Poesia e política



"Poesia e política não são demais para um homem só".


Frase enunciada pelo professor e escritor Jomard Muniz de Brito, em debate recente na UFPB sobre o maio de 1968, revisitando o manifesto "Por que somos e não somos tropicalistas", 1968, Recife, alterando para melhor a conhecida frase de Paulo Martins (personagem do filme "Terra em Transe", de Glauber Rocha), interpretado por Jardel Filho, no recuado ano de 1967.
O homem deve ser poesia e política, por que não? Embora problema complicado, o acesso ou a impossibilidade de uma poética da política tem mobilizado muitos pensadores através dos tempos, desde a crítica de Heródoto a Homero, para quem o poeta exagerava as conquista gregas e faltava com a verdade, até Voltaire, para quem havia uma diferença bem marcada entre história e fábula. Acho que o gesto de Heródoto foi até mais radical que o de Platão em "A República" - a famosa expulsão de poeta da comunidade política ideal -, pois o primeiro historiador buscou uma base na história real dos gregos (as guerras púnicas, ou contra os persas) e não na metafísica, a exemplo de Platão.
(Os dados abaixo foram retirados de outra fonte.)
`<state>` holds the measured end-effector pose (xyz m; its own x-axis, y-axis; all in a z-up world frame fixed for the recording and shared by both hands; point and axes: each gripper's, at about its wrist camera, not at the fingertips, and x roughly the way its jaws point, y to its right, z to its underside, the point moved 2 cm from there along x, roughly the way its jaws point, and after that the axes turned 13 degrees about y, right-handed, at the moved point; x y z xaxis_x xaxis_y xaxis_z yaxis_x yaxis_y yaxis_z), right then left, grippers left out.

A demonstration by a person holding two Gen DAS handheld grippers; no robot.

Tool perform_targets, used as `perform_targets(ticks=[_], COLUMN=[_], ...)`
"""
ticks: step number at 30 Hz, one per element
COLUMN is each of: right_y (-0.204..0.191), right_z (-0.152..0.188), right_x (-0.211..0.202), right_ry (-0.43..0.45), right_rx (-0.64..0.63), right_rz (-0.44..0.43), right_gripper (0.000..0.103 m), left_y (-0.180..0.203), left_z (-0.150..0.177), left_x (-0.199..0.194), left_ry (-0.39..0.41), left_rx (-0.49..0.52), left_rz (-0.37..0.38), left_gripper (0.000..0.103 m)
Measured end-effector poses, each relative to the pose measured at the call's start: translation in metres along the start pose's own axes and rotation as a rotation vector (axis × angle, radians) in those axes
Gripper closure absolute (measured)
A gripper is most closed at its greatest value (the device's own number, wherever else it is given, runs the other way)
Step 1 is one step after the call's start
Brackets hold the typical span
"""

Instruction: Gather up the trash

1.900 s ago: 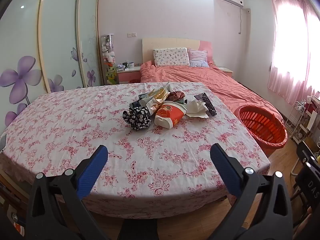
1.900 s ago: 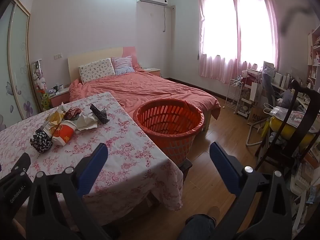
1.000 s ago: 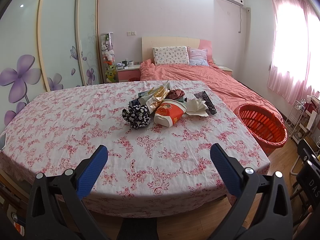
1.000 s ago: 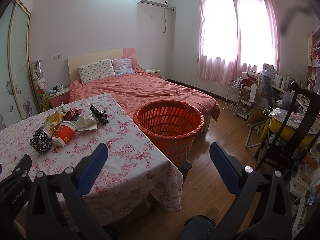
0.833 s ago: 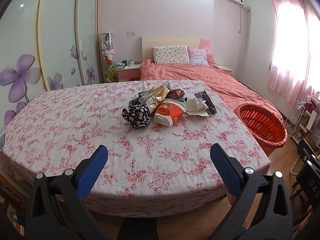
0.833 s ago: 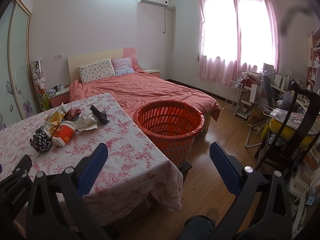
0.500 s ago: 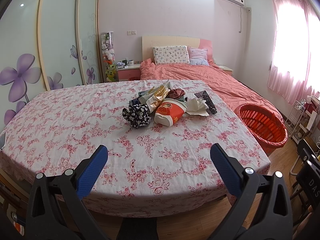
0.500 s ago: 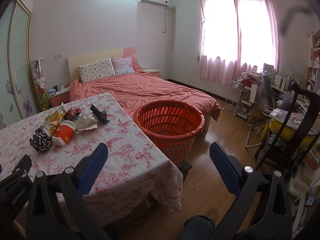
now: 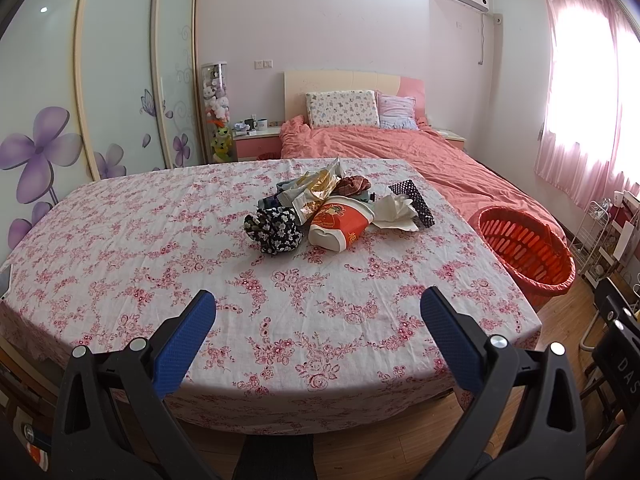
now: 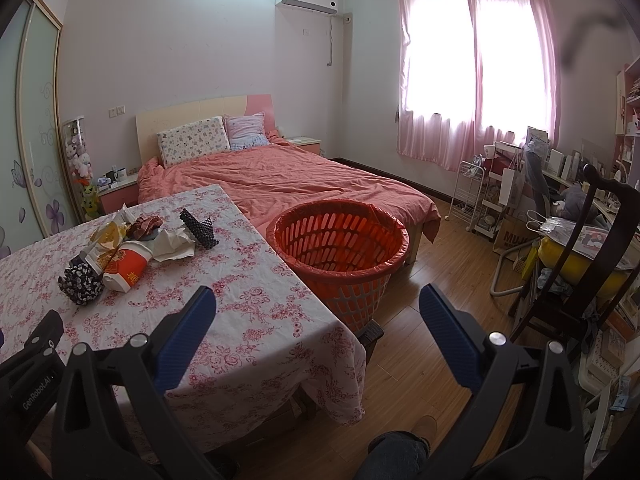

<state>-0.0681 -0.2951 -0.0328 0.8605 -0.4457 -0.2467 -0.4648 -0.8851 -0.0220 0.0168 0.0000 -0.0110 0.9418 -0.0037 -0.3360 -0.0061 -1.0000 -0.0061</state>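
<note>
Both claws gape wide with nothing between their blue pads: the left claw (image 9: 318, 316) hangs over the near edge of the table (image 9: 120, 248) covered in a pink-flowered white cloth, and the right claw (image 10: 318, 312) hangs off the table's right near corner, over the wooden floor (image 10: 432, 280).

Trash sits in one heap toward the far right part of the table: a black cloth bundle with white flowers (image 9: 274, 229), touching a tipped red-and-white paper cup (image 9: 340, 224), with a crumpled white tissue (image 9: 394, 212) and a black dotted wrapper (image 9: 416, 200) just right of the cup, and gold-and-silver foil bags (image 9: 314, 188) behind. An orange slotted plastic basket (image 10: 338, 240) stands on a stand just off the table's right edge, beside the bed (image 10: 288, 176) with its salmon quilt.
</note>
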Motion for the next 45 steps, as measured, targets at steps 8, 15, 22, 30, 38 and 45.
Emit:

Se estou sendo claro, quero dizer que a discussão entre poética e política deve ser buscada mais na história que mesmo na filosofia conceitual. Sei que é uma opinião polêmica; de todo modo, uma fecunda hipótese de trabalho. Na "Filosofia da História" de Voltaire - antes de tudo, um grande escritor, um renovador da língua francesa; portanto, mesmo que não queira, um poeta - a possibilidade de escrever uma história universal crível começa exatamente pela eliminação da fábula. Uma pessoa amiga me perguntou durante a semana se toda poética é necessariamente, em sua articulação interna, política. Penso que não. Neste sentido, sou radicalmente kantiano (o que não me impede - ao contrário -, de apresentar diferença relativa com a sua epistemologia subjetiva do sujeito, nos moldes da superação hegeliana): acredito que a autonomia das esferas (combinado com a conexão entre elas, é claro) é uma aquisição da modernidade. Kant falava em três esferas e de três críticas: a razão pura (o conhecimento científico), a razão prática (a moral) e o juízo (a esfera expressiva da arte). Por outro lado, temos, sem dúvida, de vez em quando na história, as irrupções do poético, quebrando a continuidade reificada da vida cotidiana. Bem-vindas irrupções. Por exemplo, a explosão poética dos muros de Paris em 68 pelos grafites dos situacionistas significou precisamente uma aguda intervenção do poético no político. A propósito, gosto das apreciações de Derrida sobre as duas instâncias da linguagem: a acústica, dada pela linguagem formal, e uma dobra interna, que vai dar inclusive nas teias do inconsciente. Mais que na linguagem formal, o lugar da poética encontra-se na escridura do inconsciente, no paradoxo de expressão do inefável. (Jaldes Reis de Meneses).